◆ **REQUIRED WORK**: Pictures excluded, please retype exactly the lines from the start of the data through the line that contains "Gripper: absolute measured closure", both ends kept, and nothing beyond them.
SOURCE MATERIAL Start Marker
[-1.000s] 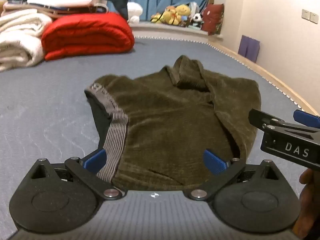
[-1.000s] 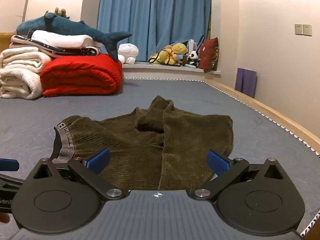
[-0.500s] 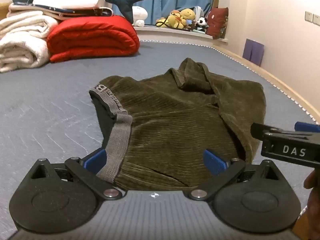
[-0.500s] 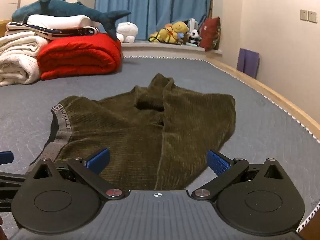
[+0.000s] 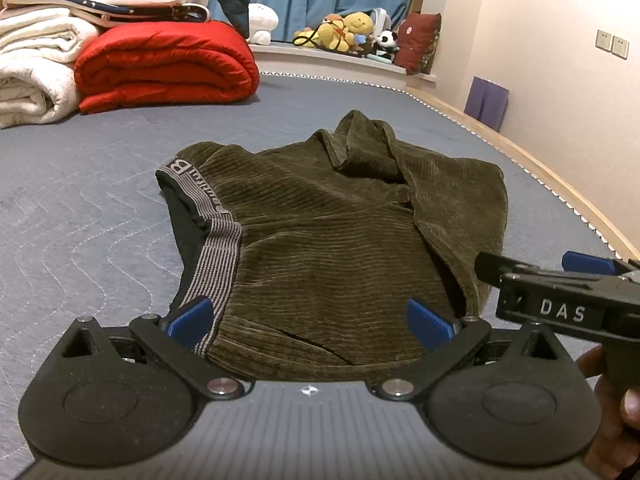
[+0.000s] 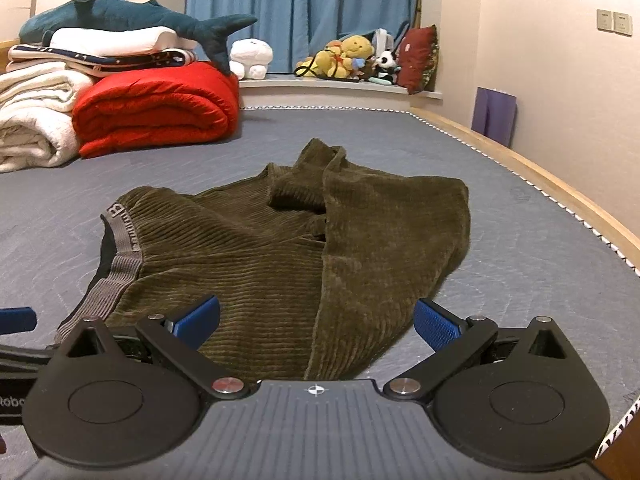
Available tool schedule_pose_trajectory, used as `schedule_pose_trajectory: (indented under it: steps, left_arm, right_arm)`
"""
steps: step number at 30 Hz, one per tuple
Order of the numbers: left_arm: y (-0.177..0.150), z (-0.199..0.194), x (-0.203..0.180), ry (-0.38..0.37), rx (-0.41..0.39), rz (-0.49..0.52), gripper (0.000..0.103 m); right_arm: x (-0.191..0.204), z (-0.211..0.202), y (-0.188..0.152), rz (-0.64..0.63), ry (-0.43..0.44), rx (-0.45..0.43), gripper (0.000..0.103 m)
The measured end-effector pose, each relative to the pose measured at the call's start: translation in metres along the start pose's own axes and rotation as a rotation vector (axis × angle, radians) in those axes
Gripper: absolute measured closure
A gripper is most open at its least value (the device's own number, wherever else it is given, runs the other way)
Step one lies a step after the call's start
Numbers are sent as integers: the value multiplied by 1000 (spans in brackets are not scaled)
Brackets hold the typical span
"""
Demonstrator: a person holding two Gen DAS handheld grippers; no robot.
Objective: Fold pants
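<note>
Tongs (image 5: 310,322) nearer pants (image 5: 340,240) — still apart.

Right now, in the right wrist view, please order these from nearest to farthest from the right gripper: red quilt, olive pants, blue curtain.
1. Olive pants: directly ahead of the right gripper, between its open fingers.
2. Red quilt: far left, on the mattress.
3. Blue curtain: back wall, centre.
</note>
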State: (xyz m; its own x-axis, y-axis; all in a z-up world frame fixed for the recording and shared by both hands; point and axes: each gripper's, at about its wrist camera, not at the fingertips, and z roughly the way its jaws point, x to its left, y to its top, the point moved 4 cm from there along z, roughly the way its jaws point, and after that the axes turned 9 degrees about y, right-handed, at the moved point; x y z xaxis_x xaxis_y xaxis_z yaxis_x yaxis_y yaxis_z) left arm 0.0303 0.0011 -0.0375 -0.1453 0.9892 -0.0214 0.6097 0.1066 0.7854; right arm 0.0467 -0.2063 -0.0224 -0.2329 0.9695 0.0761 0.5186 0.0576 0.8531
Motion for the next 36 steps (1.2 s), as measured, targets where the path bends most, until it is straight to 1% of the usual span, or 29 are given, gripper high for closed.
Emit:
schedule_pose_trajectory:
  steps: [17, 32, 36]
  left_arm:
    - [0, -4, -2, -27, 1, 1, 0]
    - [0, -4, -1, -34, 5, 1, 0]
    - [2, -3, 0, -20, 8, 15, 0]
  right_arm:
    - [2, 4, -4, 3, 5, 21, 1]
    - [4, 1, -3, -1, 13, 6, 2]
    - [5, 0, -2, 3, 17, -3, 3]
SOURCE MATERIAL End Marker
◆ **OUTPUT FOR THIS TASK**:
[-1.000s] 
[-1.000s] 
[-0.500s] 
[-0.500s] 
[+0.000s] 
[+0.000s] 
Available tool schedule_pose_trajectory, used as `schedule_pose_trajectory: (indented under it: steps, left_arm, right_arm)`
"""
steps: step number at 30 Hz, one per tuple
Order of the numbers: left_arm: y (-0.177..0.150), z (-0.199..0.194), x (-0.203..0.180), ry (-0.38..0.37), rx (-0.41..0.39), rz (-0.49..0.52), gripper (0.000..0.103 m); right_arm: x (-0.191..0.204), z (-0.211..0.202), y (-0.188..0.152), rz (-0.64..0.63), ry (-0.43..0.44), rx (-0.45..0.43), gripper (0.000..0.103 m)
The measured end-effector pose, each relative to the pose measured at the call's start: translation in metres along the start pose's own axes and rotation as a rotation vector (axis × angle, radians) in those axes
Gripper: absolute measured closure

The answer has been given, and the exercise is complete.